By Dean
Allowing people to shop together online has always been something people cared about but nobody has been able to solve well. How could such a simple problem be that hard? When we tell people about the technology that is used to run Plurchase, we blow their mind every single time. Most of them are just astounded how much technology goes into something as simple as allowing people to shop together online.
Some competitors are trying the embedded widget model. They develop a shopping widget that would go on the merchant site and require a partnership. This is something that we had considered doing at one point, but after talking with small merchants, we realized that forming partnerships would take a very long time, and most of these companies were worried about anything going on their main webpage -- a lot of them were not technically savvy. It would even be harder doing it with a medium/large sized merchant since they wouldn't see the value in spending development effort in it.

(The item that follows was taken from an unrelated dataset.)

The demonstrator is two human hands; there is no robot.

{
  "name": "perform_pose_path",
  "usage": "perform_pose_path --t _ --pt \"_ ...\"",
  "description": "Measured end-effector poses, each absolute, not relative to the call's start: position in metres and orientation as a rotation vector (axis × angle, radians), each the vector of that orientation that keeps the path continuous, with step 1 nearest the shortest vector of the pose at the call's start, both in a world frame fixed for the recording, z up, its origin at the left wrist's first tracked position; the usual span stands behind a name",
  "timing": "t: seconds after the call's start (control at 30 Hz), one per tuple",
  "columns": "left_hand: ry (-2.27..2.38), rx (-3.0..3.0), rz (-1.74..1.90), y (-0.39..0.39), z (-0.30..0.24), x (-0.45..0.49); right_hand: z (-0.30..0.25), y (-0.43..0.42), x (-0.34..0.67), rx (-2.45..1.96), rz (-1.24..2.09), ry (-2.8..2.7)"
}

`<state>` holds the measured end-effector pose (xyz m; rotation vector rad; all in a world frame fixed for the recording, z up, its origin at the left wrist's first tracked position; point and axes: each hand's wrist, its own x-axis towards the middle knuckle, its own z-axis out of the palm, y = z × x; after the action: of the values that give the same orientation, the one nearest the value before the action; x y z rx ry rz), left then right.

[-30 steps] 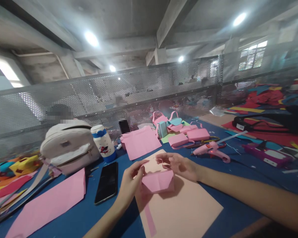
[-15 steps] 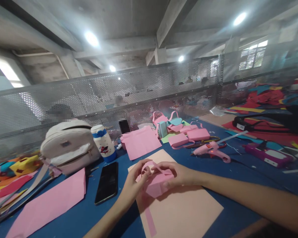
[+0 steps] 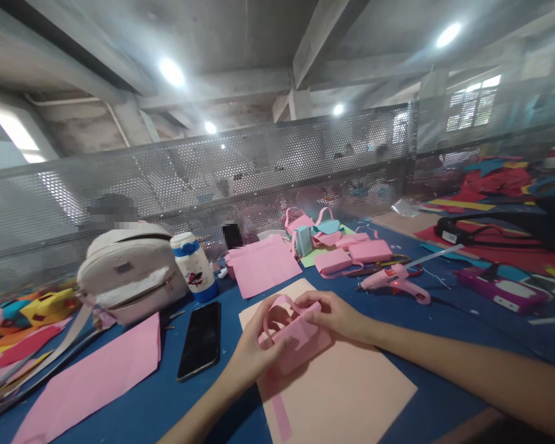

Other competitors have tried doing the download model: "install this plugin and ask your friends to install it too". The previous incarnation of OneRiot attempted that, along with dozens of Firefox plugins, "social" web browsers and the like. In a previous life, I was a Firefox plugin developer so I definitely could see how easy it would be if we just did it as a Firefox plugin. If we did the download model, we'd have to develop plugins for every web browser & platform out there -- not an easy task since there isn't a sole browser with the dominant market share.
This leads to our current strategy, the proxy model. It is significantly harder and does cause some sites to break in certain places, but we're rapidly fixing every new bug we find. Social shopping is a simple problem but has a hard problem to solve. Any time you find yourself writing a javascript parser in javascript for the purposes of something simple like social shopping, you realize that some of the simplest things that we use actually has lots of technology inside. For example, the iPhone -- deceptively simple to use, but has lots of technology underneath.